=== Begin Enclosure ===

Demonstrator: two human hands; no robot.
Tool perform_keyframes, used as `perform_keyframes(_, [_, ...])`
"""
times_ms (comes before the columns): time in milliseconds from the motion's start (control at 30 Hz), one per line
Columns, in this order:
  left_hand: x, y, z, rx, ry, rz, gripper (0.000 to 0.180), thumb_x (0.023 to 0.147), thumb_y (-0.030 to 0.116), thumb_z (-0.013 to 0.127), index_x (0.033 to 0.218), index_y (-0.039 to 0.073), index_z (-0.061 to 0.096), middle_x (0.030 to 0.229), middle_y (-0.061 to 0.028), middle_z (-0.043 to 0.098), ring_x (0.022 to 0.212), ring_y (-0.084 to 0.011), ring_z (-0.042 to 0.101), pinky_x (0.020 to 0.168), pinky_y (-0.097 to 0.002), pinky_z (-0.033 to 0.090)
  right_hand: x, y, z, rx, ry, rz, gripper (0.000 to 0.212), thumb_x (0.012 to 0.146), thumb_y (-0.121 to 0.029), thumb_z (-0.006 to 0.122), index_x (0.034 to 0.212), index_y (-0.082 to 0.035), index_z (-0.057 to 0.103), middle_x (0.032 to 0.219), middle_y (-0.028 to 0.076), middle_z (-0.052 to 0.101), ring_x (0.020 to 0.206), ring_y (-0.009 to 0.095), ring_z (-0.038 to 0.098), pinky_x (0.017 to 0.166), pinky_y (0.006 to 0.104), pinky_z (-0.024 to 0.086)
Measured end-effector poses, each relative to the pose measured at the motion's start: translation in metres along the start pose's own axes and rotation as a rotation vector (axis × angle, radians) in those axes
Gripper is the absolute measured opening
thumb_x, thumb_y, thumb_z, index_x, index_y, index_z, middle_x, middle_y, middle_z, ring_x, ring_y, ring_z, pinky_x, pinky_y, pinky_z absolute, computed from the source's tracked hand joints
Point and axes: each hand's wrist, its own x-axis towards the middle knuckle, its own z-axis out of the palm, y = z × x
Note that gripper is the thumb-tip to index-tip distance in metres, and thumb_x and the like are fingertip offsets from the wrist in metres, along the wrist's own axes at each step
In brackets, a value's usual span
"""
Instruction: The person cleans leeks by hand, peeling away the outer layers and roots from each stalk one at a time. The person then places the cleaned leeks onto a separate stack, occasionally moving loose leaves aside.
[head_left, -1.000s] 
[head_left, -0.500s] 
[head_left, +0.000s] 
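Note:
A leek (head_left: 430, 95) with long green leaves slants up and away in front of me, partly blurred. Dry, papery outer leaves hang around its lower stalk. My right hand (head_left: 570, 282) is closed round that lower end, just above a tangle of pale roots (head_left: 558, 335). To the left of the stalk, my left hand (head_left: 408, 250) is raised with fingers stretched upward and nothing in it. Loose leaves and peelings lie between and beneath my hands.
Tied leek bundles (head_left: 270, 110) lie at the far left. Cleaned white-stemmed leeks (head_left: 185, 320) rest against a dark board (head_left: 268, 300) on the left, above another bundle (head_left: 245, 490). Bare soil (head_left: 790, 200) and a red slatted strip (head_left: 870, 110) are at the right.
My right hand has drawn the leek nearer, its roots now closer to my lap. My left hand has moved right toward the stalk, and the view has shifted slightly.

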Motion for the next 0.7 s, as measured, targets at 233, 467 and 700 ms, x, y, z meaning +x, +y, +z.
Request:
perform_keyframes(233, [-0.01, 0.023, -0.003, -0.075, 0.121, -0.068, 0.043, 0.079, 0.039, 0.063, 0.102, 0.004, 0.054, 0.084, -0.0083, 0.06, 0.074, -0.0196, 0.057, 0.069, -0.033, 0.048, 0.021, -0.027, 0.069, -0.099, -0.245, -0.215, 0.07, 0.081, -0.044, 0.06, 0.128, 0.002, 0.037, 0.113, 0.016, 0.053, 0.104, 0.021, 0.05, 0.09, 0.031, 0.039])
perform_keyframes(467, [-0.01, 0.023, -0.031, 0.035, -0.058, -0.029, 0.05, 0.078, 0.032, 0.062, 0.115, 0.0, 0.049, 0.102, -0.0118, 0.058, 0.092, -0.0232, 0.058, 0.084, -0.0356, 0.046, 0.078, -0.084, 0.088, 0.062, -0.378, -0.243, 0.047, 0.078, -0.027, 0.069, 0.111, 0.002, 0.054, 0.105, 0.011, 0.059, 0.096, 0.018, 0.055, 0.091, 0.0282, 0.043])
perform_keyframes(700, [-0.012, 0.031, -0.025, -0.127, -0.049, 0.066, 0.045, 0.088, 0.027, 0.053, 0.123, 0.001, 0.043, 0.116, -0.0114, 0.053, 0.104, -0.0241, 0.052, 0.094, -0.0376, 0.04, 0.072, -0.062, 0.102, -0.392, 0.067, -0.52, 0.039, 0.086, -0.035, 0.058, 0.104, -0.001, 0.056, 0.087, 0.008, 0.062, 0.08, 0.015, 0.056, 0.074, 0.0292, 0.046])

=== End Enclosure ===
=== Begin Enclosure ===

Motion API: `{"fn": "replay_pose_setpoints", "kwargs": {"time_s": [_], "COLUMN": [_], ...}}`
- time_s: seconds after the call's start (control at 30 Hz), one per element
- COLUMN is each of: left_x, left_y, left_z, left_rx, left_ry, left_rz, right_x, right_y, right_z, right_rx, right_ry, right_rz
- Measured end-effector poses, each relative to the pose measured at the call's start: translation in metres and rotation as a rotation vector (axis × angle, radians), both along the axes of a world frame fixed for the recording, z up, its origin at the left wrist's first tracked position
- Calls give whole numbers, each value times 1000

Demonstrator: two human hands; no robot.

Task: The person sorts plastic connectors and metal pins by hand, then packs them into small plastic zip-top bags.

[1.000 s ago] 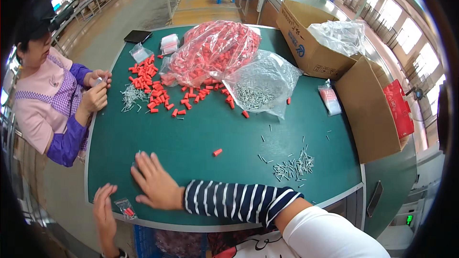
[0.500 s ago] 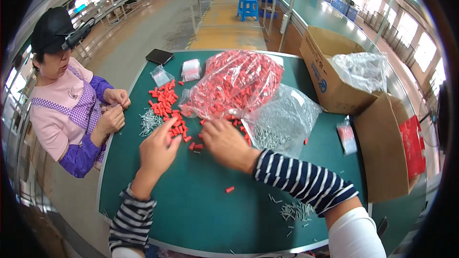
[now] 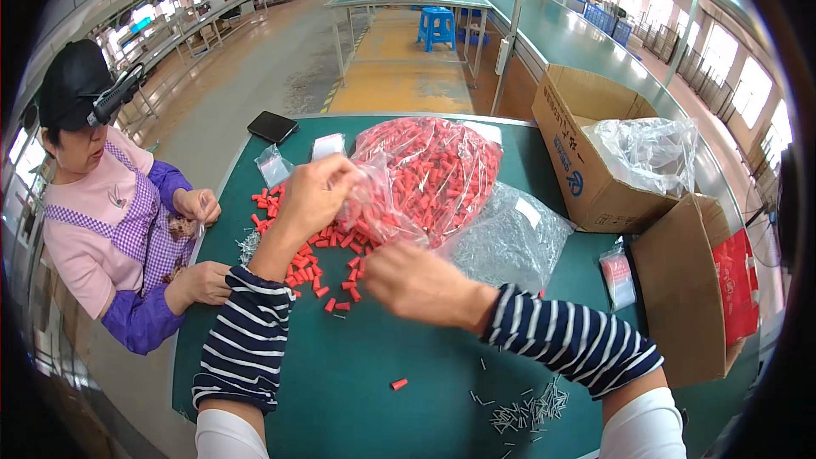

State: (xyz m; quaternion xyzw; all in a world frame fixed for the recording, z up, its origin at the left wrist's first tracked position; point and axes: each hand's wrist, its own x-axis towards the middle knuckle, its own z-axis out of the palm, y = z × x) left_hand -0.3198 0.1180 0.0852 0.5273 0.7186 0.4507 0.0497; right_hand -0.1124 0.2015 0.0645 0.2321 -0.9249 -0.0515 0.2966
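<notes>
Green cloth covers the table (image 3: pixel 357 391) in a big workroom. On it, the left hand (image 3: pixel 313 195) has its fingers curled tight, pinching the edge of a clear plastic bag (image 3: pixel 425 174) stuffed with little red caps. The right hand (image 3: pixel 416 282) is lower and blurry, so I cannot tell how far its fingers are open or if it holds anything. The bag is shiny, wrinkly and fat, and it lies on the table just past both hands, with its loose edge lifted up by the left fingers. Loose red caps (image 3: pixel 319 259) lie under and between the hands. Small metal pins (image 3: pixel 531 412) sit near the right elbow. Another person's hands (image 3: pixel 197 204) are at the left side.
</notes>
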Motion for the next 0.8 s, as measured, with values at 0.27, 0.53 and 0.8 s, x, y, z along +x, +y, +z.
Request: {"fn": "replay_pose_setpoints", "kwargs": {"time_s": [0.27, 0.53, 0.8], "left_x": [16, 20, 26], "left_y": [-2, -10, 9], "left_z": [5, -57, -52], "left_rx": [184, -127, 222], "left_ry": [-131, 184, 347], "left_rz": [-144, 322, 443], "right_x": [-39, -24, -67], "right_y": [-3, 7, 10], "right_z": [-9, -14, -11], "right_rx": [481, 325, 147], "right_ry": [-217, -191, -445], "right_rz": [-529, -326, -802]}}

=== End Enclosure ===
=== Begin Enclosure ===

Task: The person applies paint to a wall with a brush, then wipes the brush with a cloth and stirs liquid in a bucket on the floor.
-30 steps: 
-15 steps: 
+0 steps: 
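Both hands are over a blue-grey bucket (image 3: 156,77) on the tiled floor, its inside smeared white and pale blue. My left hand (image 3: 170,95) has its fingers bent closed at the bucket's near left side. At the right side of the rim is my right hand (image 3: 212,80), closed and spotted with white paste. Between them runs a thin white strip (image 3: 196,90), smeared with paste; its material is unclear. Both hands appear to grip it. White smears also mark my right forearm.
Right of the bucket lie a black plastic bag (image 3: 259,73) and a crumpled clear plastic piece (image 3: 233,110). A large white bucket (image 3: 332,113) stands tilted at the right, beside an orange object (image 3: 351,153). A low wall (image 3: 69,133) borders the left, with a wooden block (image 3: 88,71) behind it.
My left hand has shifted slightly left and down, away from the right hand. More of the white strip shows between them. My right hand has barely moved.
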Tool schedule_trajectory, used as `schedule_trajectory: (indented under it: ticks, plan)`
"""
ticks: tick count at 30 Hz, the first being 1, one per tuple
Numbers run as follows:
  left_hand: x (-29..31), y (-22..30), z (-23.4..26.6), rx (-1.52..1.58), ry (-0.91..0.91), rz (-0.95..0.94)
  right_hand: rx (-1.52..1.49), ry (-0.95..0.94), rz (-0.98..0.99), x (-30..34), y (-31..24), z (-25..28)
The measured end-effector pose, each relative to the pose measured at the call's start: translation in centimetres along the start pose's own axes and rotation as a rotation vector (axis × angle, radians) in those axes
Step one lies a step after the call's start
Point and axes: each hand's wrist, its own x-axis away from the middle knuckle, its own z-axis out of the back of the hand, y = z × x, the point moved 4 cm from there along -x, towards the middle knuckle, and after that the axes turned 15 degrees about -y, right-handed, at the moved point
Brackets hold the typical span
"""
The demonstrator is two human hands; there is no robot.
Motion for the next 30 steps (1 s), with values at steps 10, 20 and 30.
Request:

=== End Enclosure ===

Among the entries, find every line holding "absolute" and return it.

Gripper is the absolute measured opening
thumb_x, thumb_y, thumb_z, index_x, index_y, index_z, middle_x, middle_y, middle_z, ring_x, ring_y, ring_z, pinky_x, pinky_y, pinky_z absolute, computed from the source's tracked hand joints

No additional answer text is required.